◆ EXERCISE DIRECTIONS
Repeat exactly the opening lines of the records, ending with the line that contains "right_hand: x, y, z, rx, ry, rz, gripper".

◆ Collected data
/---
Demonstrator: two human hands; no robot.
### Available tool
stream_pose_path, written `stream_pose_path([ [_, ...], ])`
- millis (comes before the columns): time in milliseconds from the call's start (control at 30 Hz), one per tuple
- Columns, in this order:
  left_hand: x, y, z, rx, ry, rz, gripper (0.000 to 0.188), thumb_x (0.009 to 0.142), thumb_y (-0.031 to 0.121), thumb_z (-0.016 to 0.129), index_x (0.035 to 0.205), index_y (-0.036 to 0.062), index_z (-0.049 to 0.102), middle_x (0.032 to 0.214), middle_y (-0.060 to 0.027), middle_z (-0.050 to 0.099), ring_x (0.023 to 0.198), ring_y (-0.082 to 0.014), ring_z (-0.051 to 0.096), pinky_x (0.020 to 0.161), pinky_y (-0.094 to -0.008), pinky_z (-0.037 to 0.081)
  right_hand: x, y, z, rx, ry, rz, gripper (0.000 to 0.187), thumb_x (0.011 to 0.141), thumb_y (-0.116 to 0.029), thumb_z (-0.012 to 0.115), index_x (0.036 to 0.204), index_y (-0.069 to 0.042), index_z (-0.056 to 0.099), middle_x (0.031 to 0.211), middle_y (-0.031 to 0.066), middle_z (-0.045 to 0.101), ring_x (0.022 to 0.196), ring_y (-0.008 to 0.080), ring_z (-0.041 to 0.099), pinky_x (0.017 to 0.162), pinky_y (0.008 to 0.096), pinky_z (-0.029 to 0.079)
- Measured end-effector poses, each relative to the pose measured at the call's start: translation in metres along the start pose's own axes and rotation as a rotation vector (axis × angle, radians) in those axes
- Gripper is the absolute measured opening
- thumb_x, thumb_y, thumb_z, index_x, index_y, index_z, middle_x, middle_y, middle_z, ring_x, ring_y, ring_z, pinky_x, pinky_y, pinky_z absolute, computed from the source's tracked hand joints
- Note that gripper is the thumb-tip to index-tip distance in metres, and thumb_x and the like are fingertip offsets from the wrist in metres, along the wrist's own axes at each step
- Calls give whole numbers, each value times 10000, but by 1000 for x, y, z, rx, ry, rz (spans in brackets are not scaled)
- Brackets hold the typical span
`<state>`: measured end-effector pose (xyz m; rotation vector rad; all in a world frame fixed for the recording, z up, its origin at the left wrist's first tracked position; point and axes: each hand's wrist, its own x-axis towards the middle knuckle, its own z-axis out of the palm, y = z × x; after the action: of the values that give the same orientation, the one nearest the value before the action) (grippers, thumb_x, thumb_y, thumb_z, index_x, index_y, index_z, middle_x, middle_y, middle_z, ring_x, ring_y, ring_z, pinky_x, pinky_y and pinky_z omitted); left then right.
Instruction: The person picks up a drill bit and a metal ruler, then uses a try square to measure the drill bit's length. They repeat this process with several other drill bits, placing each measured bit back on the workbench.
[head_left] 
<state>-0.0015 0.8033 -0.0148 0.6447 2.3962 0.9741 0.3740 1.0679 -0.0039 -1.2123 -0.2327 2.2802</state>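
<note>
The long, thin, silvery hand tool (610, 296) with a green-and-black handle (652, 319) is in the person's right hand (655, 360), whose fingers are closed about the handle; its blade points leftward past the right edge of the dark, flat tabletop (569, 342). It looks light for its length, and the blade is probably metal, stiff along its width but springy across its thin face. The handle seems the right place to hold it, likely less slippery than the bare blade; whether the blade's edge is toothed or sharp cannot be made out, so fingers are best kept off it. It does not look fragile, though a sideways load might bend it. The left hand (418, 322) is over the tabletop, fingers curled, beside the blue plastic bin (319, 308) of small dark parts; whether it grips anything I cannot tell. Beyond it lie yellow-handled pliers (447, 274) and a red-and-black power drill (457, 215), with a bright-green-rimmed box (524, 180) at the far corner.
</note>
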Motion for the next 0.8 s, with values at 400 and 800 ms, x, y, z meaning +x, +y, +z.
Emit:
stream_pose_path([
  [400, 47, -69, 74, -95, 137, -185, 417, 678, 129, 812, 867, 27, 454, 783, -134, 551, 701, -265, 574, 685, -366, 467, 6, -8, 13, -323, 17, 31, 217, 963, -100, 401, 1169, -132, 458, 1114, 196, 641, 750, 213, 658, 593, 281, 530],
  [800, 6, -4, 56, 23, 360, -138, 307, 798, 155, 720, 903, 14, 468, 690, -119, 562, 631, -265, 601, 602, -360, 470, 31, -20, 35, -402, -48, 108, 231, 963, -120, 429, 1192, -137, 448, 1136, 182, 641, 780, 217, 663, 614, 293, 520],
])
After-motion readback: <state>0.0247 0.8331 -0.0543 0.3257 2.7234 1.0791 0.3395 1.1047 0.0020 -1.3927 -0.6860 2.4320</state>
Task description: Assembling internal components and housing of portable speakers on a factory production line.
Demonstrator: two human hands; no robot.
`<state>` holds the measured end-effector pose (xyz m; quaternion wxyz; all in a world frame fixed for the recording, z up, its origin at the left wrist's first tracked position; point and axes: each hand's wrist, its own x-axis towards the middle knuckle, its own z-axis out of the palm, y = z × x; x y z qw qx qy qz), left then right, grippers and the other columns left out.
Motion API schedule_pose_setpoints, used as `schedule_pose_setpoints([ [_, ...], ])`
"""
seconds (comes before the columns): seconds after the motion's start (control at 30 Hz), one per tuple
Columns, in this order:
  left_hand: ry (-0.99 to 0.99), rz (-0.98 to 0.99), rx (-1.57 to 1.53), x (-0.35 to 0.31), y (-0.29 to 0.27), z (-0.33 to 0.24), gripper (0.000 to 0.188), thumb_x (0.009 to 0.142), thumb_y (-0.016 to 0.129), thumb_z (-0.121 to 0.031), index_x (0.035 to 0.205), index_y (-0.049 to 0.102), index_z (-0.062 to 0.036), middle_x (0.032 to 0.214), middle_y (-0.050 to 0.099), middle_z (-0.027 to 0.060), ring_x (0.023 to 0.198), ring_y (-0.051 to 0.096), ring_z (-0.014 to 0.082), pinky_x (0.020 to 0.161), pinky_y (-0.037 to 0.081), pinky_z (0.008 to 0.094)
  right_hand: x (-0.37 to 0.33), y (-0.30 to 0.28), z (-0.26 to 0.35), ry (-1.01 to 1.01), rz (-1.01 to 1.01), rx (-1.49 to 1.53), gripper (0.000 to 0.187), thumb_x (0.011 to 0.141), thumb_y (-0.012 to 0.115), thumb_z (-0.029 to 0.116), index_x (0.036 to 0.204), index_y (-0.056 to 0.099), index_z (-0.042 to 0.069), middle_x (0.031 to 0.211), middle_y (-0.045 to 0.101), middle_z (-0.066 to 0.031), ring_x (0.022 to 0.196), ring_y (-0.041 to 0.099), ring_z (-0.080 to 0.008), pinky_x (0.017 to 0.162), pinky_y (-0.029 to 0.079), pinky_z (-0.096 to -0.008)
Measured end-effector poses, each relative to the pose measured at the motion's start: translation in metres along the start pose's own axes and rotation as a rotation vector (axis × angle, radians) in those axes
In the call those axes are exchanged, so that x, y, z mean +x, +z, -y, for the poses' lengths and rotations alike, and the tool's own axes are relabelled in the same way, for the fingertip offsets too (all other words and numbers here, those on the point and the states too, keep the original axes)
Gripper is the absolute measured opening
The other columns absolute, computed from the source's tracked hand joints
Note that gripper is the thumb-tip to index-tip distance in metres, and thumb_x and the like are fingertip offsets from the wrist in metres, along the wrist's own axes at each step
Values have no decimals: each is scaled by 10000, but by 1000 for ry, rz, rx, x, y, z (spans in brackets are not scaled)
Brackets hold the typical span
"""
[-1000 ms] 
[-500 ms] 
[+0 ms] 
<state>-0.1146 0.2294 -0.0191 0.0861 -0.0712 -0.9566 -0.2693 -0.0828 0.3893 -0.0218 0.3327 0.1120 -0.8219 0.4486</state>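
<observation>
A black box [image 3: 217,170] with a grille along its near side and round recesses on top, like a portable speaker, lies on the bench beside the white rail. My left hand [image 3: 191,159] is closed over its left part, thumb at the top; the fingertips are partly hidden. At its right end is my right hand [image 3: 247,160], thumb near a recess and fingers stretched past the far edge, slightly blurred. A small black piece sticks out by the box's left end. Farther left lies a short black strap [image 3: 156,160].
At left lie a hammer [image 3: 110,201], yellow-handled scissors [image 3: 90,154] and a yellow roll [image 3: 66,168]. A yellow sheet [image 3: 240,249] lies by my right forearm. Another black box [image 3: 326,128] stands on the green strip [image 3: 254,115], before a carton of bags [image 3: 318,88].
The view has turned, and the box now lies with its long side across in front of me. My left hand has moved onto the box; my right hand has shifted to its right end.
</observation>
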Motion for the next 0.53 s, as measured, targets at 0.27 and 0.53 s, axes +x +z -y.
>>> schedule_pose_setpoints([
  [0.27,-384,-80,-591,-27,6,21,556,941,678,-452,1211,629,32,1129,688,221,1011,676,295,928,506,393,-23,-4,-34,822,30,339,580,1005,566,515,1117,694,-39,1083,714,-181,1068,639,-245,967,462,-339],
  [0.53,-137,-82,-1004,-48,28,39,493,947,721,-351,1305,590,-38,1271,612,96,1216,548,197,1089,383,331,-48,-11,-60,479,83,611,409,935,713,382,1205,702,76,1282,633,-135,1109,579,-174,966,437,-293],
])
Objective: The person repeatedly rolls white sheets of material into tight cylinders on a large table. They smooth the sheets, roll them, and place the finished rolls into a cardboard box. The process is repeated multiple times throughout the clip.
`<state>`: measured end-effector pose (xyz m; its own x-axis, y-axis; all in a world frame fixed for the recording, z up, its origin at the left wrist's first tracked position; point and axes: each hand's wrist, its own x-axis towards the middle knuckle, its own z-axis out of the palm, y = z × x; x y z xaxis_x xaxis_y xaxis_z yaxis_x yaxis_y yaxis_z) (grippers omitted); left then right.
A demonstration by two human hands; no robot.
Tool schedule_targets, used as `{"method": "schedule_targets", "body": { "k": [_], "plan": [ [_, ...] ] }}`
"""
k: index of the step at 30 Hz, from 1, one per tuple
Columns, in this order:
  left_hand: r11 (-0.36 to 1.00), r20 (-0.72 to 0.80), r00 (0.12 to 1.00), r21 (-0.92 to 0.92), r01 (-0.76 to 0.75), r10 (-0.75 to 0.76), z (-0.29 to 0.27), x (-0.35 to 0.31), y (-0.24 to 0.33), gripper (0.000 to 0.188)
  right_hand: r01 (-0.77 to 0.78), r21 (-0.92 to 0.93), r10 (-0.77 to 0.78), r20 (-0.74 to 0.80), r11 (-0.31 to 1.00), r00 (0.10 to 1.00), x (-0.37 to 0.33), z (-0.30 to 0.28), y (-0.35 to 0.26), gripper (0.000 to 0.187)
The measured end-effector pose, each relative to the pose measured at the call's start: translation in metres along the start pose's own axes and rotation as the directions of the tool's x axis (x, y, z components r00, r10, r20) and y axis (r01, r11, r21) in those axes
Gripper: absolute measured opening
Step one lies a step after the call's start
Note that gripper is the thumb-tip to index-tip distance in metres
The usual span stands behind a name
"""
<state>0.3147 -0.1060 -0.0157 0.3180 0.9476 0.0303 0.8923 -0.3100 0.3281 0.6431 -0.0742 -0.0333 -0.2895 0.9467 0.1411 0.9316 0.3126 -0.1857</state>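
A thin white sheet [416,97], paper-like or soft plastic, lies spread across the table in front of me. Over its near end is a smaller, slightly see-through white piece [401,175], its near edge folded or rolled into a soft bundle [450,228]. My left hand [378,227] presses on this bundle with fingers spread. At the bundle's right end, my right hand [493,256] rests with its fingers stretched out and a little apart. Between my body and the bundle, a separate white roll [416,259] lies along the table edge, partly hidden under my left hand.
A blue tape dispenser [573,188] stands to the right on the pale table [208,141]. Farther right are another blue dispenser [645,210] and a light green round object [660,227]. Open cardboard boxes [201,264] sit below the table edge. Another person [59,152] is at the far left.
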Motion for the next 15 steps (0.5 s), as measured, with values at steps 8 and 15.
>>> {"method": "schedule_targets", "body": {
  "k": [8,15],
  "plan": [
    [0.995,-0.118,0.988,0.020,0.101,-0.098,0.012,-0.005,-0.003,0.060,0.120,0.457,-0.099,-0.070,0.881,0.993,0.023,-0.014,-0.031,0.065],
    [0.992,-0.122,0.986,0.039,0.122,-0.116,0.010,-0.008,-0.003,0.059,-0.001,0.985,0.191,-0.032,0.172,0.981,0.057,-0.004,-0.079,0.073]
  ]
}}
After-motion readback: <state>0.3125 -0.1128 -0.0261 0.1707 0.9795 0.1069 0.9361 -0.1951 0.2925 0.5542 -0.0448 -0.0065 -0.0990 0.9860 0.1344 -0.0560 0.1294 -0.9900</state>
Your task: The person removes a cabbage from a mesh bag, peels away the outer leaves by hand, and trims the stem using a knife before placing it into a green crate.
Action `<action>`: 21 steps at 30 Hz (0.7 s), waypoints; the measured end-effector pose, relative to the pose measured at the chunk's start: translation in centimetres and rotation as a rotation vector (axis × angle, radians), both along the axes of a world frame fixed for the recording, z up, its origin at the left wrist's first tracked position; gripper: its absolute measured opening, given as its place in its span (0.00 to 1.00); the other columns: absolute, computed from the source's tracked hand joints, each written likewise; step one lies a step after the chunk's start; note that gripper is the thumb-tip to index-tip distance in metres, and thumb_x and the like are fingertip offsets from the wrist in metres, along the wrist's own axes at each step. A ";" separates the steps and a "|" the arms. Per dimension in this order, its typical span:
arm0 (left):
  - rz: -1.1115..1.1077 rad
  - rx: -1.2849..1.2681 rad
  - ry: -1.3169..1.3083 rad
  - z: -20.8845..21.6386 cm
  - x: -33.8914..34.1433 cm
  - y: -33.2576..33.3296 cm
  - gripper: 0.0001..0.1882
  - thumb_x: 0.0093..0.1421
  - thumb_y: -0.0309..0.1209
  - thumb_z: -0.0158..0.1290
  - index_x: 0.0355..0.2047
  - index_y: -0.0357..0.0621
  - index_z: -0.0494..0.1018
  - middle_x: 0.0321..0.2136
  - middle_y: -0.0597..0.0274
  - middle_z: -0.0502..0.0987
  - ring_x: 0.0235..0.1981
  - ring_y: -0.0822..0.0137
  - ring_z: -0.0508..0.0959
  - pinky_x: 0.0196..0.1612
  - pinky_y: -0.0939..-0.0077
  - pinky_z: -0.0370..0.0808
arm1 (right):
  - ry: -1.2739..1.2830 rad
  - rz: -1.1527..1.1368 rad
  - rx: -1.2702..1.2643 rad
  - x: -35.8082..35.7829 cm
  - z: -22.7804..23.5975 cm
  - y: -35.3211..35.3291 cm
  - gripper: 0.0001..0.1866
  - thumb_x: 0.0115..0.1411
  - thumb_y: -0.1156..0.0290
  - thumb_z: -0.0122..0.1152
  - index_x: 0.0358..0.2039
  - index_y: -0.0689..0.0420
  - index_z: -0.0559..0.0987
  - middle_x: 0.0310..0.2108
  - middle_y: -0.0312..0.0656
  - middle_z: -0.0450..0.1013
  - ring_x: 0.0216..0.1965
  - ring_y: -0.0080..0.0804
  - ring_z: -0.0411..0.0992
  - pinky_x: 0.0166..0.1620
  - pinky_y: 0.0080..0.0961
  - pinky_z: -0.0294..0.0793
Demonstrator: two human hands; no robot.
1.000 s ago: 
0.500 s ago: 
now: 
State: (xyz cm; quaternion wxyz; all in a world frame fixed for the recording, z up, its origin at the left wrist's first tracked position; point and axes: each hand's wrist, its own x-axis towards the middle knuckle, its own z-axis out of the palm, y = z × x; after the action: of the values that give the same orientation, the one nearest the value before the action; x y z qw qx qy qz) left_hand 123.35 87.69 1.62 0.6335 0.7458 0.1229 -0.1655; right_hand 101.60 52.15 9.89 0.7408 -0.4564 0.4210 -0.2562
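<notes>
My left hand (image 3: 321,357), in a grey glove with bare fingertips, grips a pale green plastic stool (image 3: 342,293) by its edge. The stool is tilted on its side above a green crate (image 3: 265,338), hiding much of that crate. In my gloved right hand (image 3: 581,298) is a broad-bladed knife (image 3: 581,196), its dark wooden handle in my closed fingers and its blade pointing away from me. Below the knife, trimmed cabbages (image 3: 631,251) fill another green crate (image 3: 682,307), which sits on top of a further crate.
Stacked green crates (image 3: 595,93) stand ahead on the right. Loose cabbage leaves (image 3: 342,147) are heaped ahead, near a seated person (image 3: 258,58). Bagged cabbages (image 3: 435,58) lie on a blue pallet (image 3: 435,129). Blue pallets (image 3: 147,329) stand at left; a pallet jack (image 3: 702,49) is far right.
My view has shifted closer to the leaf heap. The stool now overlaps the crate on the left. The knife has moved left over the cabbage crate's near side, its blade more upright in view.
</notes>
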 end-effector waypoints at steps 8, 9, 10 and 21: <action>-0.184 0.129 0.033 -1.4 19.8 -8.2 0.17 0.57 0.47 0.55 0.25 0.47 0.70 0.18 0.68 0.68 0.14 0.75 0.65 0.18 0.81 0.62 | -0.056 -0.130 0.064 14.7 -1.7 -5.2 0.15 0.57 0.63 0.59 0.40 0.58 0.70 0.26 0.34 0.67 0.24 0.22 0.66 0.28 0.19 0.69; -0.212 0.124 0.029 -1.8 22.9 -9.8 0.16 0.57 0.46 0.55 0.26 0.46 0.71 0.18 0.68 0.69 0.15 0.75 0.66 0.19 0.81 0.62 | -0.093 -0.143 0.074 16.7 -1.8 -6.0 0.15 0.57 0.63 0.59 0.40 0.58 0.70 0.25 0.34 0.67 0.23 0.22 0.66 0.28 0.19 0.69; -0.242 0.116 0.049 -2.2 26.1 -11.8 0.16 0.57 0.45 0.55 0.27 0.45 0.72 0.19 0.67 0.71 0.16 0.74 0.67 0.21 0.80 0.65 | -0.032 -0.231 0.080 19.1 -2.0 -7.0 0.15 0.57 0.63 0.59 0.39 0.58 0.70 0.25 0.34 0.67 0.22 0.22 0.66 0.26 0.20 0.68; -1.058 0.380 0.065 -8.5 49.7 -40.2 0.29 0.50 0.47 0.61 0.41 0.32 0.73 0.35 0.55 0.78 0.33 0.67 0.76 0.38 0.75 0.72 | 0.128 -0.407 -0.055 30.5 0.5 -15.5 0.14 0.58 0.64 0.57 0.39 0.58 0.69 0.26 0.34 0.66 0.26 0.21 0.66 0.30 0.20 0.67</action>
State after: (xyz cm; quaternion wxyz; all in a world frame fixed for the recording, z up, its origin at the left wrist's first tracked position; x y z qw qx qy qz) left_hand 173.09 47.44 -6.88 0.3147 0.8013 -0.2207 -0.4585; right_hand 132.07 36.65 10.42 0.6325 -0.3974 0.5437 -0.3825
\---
◆ SOLUTION FOR THIS TASK
Demonstrator: two human hands; no robot.
### Available tool
stream_pose_path, written `stream_pose_path([ [_, ...], ])`
- millis (comes before the columns): time in milliseconds from the call's start (control at 30 Hz), one per tuple
- Columns, in this order:
  left_hand: x, y, z, rx, ry, rz, gripper (0.000 to 0.188), thumb_x (0.009 to 0.142), thumb_y (-0.031 to 0.121), thumb_z (-0.016 to 0.129), index_x (0.035 to 0.205), index_y (-0.036 to 0.062), index_z (-0.049 to 0.102), middle_x (0.032 to 0.214), middle_y (-0.060 to 0.027), middle_z (-0.050 to 0.099), ring_x (0.023 to 0.198), ring_y (-0.082 to 0.014), ring_z (-0.051 to 0.096), pinky_x (0.020 to 0.161), pinky_y (-0.094 to -0.008), pinky_z (-0.037 to 0.081)
  right_hand: x, y, z, rx, ry, rz, gripper (0.000 to 0.187), thumb_x (0.011 to 0.141), thumb_y (-0.116 to 0.029), thumb_z (-0.012 to 0.115), index_x (0.036 to 0.204), index_y (-0.069 to 0.042), index_z (-0.056 to 0.099), middle_x (0.031 to 0.211), middle_y (-0.031 to 0.066), middle_z (-0.045 to 0.101), ring_x (0.022 to 0.196), ring_y (-0.008 to 0.080), ring_z (-0.041 to 0.099), pinky_x (0.017 to 0.162), pinky_y (0.008 to 0.096), pinky_z (-0.029 to 0.079)

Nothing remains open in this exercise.